> **What the exercise asks**
Write out the lines of the material below exactly, beginning at the line with "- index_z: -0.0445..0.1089" and stopping after the line with "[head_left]", and leave out the pictures.
[Opening Data supplied section]
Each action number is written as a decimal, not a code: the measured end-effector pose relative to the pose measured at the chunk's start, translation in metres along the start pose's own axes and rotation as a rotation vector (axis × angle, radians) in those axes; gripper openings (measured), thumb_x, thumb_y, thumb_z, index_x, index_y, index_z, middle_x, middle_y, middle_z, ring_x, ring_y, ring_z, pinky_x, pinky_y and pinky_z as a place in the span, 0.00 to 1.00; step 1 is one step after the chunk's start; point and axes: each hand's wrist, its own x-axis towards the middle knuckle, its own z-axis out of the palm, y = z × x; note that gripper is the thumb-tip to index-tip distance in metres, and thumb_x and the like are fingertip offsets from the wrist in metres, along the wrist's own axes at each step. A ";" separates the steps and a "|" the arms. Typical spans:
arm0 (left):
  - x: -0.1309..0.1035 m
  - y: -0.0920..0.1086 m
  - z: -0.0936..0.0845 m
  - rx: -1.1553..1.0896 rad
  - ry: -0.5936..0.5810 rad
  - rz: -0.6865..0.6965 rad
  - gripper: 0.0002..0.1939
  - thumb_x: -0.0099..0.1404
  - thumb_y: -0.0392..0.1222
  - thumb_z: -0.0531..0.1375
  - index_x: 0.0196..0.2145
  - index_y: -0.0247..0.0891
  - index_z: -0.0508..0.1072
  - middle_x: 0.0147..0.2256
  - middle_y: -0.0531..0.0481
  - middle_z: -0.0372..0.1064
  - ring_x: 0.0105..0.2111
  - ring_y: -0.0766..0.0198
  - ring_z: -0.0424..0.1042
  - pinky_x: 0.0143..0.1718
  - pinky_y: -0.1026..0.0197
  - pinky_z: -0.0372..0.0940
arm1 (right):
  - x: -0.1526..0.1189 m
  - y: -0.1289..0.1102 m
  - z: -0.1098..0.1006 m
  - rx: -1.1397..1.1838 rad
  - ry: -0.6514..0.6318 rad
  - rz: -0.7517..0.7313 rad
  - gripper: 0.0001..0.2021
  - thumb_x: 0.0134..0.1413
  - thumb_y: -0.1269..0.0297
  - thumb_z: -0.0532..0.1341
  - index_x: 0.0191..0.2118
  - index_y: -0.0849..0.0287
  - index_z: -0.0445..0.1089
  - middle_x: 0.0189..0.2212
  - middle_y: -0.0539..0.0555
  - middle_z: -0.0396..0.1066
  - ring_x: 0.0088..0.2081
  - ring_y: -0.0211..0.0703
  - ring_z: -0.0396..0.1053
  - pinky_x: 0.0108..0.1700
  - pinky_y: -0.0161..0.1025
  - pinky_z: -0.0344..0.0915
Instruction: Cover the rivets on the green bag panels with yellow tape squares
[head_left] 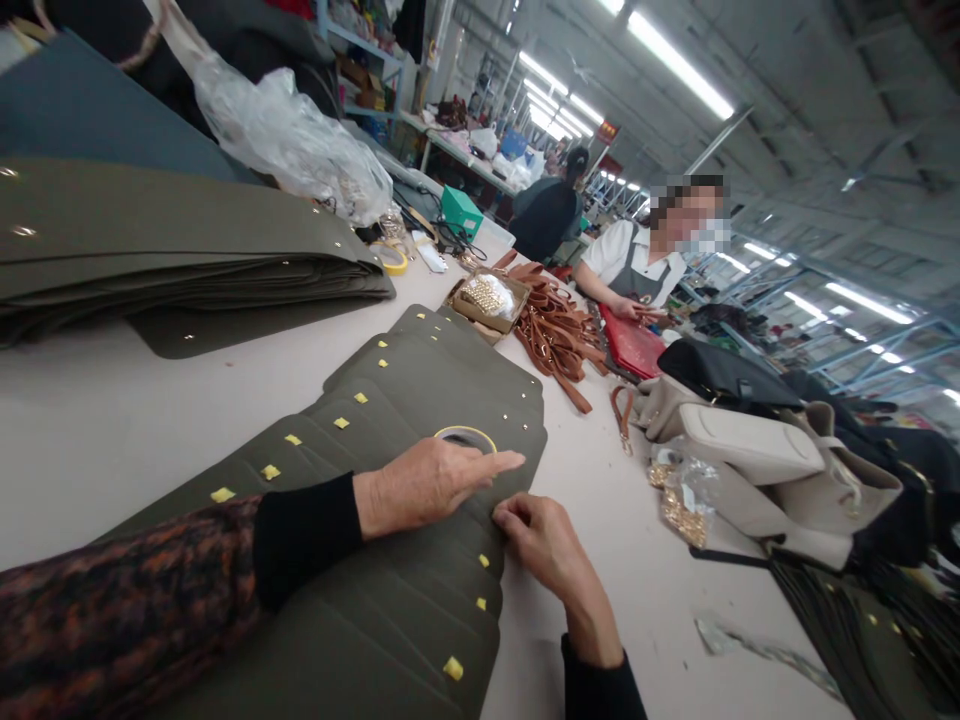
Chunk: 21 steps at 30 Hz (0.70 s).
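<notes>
Overhead, strip lights [679, 62] lit; pale tabletop [600, 510] carries olive panels [480, 370], brown straps [559, 325]. Left hand [420, 485] at tape roll [466, 430], grip unclear; right hand [546, 545], grip together.

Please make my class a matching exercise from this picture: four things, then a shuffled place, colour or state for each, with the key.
1. Left hand
2. Right hand
3. Tape roll
4. Straps

A. Brown, in a tangled heap
B. Thumb and fingers drawn together near the edge of the dark green sheets
C. Yellow-rimmed, partly hidden behind a hand
D. Fingers outstretched above the sheets

Pairs: 1-D, 2-B, 3-C, 4-A
</notes>
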 end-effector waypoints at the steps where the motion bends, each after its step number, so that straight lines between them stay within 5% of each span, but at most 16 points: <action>1: -0.001 0.000 0.000 -0.015 0.023 0.012 0.19 0.71 0.37 0.50 0.58 0.38 0.59 0.42 0.48 0.73 0.38 0.64 0.73 0.40 0.63 0.68 | -0.003 -0.002 0.000 0.049 0.073 -0.036 0.10 0.55 0.65 0.57 0.28 0.57 0.74 0.25 0.50 0.75 0.28 0.41 0.70 0.30 0.34 0.62; 4: -0.003 0.002 0.003 -0.022 0.036 0.023 0.23 0.71 0.38 0.51 0.62 0.36 0.53 0.47 0.44 0.72 0.42 0.62 0.74 0.42 0.61 0.70 | -0.007 -0.010 0.002 0.156 0.290 -0.194 0.09 0.58 0.64 0.56 0.39 0.58 0.74 0.33 0.53 0.76 0.32 0.40 0.71 0.36 0.36 0.66; 10: -0.003 0.002 0.007 -0.056 0.019 0.014 0.23 0.71 0.38 0.52 0.61 0.34 0.53 0.46 0.42 0.73 0.41 0.61 0.75 0.41 0.62 0.70 | -0.003 -0.024 0.012 0.054 0.387 -0.489 0.08 0.59 0.72 0.55 0.40 0.58 0.71 0.35 0.54 0.74 0.36 0.40 0.71 0.40 0.37 0.67; 21: 0.002 0.003 0.006 -0.189 -0.012 -0.136 0.05 0.67 0.33 0.51 0.38 0.40 0.65 0.30 0.55 0.70 0.26 0.66 0.70 0.26 0.66 0.60 | 0.010 -0.017 0.029 -0.134 0.607 -0.573 0.08 0.55 0.74 0.53 0.30 0.58 0.68 0.23 0.49 0.67 0.25 0.37 0.65 0.28 0.33 0.61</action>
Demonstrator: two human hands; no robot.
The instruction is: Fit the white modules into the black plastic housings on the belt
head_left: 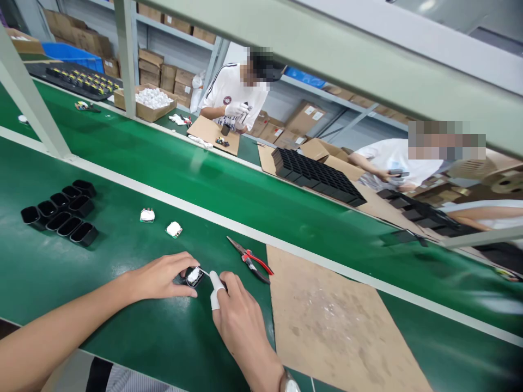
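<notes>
Step in hand seems to be fine work w/ a thin tool [205,272] at the rim of the small black case [199,281], which has a white-topped part [193,275] inside; next move prob. calls for steady case and light pressure. Case is held at the green surface [122,245], btw. its near edge and the white rail [163,200] at its far edge. L hand [165,277] is half open, thumb and fingers curved around the case; R hand [241,310] is nearly closed and seems to pinch the tool, though its grip is partly hidden.
</notes>
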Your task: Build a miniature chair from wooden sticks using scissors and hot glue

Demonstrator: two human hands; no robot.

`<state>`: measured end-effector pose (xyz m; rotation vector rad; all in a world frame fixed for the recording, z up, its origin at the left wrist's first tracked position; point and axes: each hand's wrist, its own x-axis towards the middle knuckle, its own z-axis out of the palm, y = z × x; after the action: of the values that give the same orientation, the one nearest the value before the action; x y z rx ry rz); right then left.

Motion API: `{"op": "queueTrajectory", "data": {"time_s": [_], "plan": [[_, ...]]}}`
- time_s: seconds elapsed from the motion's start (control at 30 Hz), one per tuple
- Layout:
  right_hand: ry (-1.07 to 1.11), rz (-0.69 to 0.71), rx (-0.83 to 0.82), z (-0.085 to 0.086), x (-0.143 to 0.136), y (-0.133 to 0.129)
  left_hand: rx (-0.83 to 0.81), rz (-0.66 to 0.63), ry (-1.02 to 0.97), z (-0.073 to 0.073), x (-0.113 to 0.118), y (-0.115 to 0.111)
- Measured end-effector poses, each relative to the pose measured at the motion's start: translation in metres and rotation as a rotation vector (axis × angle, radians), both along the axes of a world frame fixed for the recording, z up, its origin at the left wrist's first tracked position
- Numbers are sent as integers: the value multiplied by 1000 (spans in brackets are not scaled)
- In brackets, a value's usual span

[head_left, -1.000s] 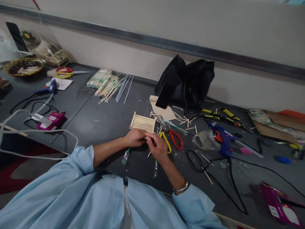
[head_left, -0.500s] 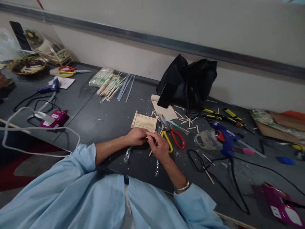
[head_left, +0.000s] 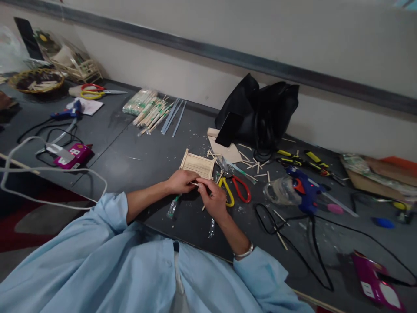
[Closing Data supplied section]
> **Response to the task**
  - index_z: -0.0445..0.1089
  - middle_x: 0.0189..0.2212
  - middle_y: -0.0539..0.0555
  - middle_z: -0.0396..0.1066
  - ring_x: 0.0088..0.2081
  - ring_y: -0.0211..0.0703
  - ring_z: -0.0396..0.1053
  - pinky_x: 0.0108..0.1700
  - pinky_y: -0.0161..0.1025
  - pinky_z: -0.0344..0.0915
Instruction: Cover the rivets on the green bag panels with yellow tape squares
[head_left] 

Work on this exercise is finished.